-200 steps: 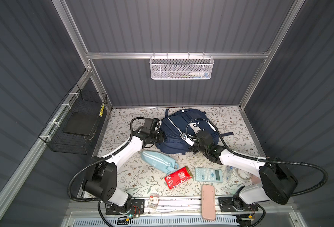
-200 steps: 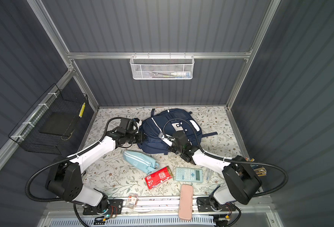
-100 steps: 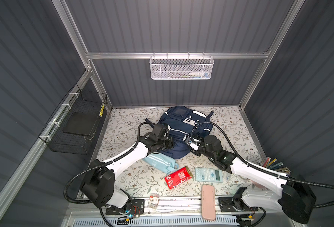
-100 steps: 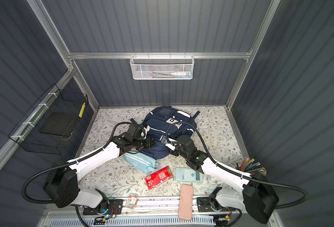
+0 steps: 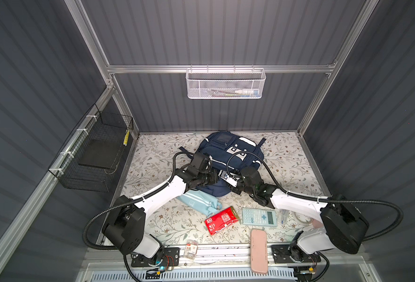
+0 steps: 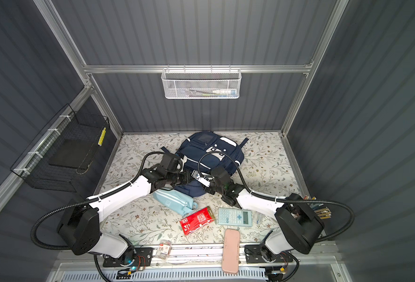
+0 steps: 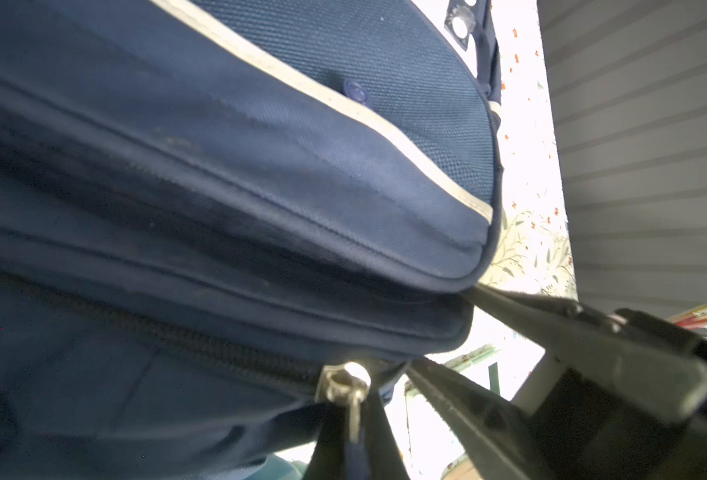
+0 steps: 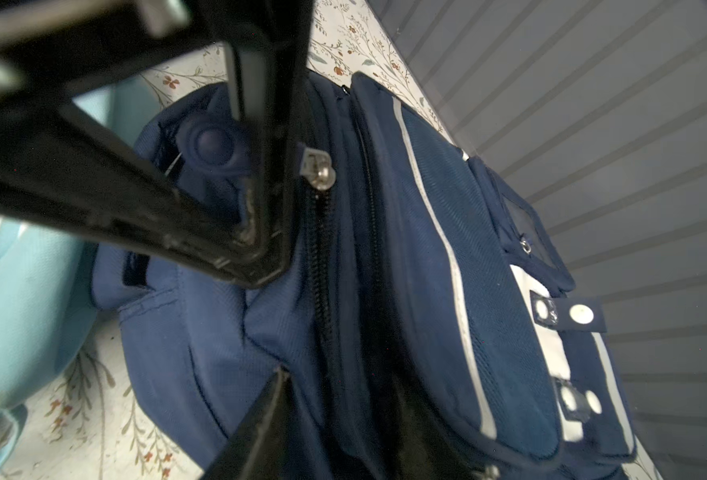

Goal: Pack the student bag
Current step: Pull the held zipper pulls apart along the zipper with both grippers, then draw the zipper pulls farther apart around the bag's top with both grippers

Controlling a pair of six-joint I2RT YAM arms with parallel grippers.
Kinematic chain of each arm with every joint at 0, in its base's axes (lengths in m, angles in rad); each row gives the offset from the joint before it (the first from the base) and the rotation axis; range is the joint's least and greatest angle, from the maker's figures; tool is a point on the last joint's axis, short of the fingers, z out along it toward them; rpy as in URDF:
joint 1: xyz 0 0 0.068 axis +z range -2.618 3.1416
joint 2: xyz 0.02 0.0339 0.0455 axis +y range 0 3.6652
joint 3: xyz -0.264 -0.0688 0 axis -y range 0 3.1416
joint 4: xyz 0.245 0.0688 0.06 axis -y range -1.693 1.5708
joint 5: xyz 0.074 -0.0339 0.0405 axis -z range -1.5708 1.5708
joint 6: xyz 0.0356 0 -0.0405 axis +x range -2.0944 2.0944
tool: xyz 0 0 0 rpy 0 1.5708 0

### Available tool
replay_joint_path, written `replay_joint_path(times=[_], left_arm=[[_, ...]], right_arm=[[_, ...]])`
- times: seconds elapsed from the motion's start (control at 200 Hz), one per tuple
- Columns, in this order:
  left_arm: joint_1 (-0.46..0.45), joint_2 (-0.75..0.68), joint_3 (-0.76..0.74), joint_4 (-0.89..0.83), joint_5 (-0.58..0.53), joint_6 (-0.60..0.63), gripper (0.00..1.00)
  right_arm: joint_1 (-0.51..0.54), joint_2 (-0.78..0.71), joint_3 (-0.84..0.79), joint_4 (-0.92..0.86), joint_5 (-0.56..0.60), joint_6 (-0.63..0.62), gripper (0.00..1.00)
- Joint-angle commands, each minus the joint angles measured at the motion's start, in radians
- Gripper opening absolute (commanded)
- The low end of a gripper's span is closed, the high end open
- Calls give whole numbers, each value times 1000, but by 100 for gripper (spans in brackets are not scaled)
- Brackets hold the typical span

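Pink, the long case (image 5: 258,251) lies across the front rail, where it lay a second ago. Behind it the red packet (image 5: 222,219), the pale calculator (image 5: 258,216) and the light blue pouch (image 5: 199,202) are likewise unmoved on the flowered table (image 5: 157,219).

Beyond them the two grippers now meet at the near end of the student bag (image 5: 226,151); a second ago they stood apart, one at each side of it. The left gripper (image 7: 356,451) is clamped on the zip pull (image 7: 356,415), which runs down between its fingers in the left wrist view. In that same view the right gripper (image 7: 439,328) has its jaws apart, with the bag's lip between them and one fingertip (image 7: 474,293) touching the seam above.

The student bag lies in the far middle of the table, its near end just beside the pouch and its far end close to the back wall. It now stretches lengthwise, with a window pocket (image 5: 222,141) at its far end; a second ago it lay broader and rounder.
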Motion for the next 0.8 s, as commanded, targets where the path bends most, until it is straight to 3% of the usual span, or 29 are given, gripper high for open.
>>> replay_joint_path(times=[0.0, 0.04, 0.095, 0.165, 0.285, 0.4, 0.56, 0.67, 0.795], left_arm=[[-13, -12, 51, 15, 27, 16, 0], [-13, -11, 52, 12, 20, 23, 0], [-9, -10, 67, -13, -19, 43, 0], [19, -4, 90, -66, -57, 69, 0], [123, 3, 106, -93, 9, 66, 0], [198, 3, 134, -103, -14, 109, 0], [326, 116, 209, -105, 15, 166, 0], [341, 159, 273, -99, 5, 197, 0], [339, 157, 248, -93, 48, 182, 0]], right_arm=[[12, 3, 38, 79, 1, 25, 23], [11, 1, 31, 70, 18, 13, 10], [9, -7, 11, 55, 34, -22, 0], [0, -35, -24, 43, 38, -56, 0], [-32, -108, -71, 8, 8, -48, 0], [-57, -175, -98, -31, -26, -23, 0], [-65, -203, -161, 42, -29, 1, 0], [-86, -195, -160, 51, 31, 29, 0], [-141, -200, -143, 50, 86, 69, 0]])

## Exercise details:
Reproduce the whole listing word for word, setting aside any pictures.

## Output of the task:
-200 steps: 
-200 steps: 
-100 steps: 
-100 steps: 
+0 steps: 
+0 steps: 
+0 steps: 
+0 steps: 

Goal: Pack the student bag
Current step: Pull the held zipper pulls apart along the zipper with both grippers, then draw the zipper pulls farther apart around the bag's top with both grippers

Controlling a pair of six-joint I2RT YAM arms with parallel grippers.
Kinematic chain of each arm with every joint at 0, in its base's axes (lengths in m, angles in rad); each row gives the offset from the joint before it (the first from the base) and the rotation axis; range is the joint's least and greatest angle, from the maker's figures; tool is a point on the last joint's axis, short of the fingers, z out along it toward them; rpy as in URDF:
joint 1: xyz 0 0 0.068 axis +z range -2.618 3.1416
joint 2: xyz 0.02 0.0339 0.0455 axis +y range 0 3.6652
joint 3: xyz -0.264 -0.0688 0 axis -y range 0 3.1416
joint 4: xyz 0.245 0.0688 0.06 axis -y range -1.693 1.5708
joint 5: xyz 0.074 -0.0339 0.0405 axis -z range -1.5708 1.5708
joint 6: xyz 0.0356 0 -0.0405 axis +x range -2.0944 2.0944
tool: xyz 0 0 0 rpy 0 1.5708 0

### Available tool
replay_joint_path, written `replay_joint_path(times=[_], left_arm=[[_, ...]], right_arm=[[_, ...]])`
- times: seconds elapsed from the motion's start (control at 200 Hz), one per tuple
- Columns, in this order:
  left_arm: joint_1 (-0.46..0.45), joint_2 (-0.75..0.68), joint_3 (-0.76..0.74), joint_4 (-0.89..0.83), joint_5 (-0.58..0.53), joint_6 (-0.60..0.63), gripper (0.00..1.00)
  right_arm: joint_1 (-0.51..0.54), joint_2 (-0.78..0.71), joint_3 (-0.84..0.79), joint_4 (-0.92..0.86), joint_5 (-0.56..0.60), joint_6 (-0.63..0.62), gripper (0.00..1.00)
- Joint-angle commands, each minus the joint angles measured at the motion's start, in radians
- Gripper opening absolute (commanded)
- The low end of a gripper's span is closed, the high end open
- Calls give whole numbers, each value times 1000, but by 100 for gripper (spans in brackets are not scaled)
- Brackets hold the typical span

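Pink, the long case (image 5: 258,251) lies across the front rail, where it lay a second ago. Behind it the red packet (image 5: 222,219), the pale calculator (image 5: 258,216) and the light blue pouch (image 5: 199,202) are likewise unmoved on the flowered table (image 5: 157,219).

Beyond them the two grippers now meet at the near end of the student bag (image 5: 226,151); a second ago they stood apart, one at each side of it. The left gripper (image 7: 356,451) is clamped on the zip pull (image 7: 356,415), which runs down between its fingers in the left wrist view. In that same view the right gripper (image 7: 439,328) has its jaws apart, with the bag's lip between them and one fingertip (image 7: 474,293) touching the seam above.

The student bag lies in the far middle of the table, its near end just beside the pouch and its far end close to the back wall. It now stretches lengthwise, with a window pocket (image 5: 222,141) at its far end; a second ago it lay broader and rounder.
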Motion for the next 0.8 s, as commanded, targets where the path bends most, until it is straight to 3% of the usual span, or 29 are given, gripper high for open.
>>> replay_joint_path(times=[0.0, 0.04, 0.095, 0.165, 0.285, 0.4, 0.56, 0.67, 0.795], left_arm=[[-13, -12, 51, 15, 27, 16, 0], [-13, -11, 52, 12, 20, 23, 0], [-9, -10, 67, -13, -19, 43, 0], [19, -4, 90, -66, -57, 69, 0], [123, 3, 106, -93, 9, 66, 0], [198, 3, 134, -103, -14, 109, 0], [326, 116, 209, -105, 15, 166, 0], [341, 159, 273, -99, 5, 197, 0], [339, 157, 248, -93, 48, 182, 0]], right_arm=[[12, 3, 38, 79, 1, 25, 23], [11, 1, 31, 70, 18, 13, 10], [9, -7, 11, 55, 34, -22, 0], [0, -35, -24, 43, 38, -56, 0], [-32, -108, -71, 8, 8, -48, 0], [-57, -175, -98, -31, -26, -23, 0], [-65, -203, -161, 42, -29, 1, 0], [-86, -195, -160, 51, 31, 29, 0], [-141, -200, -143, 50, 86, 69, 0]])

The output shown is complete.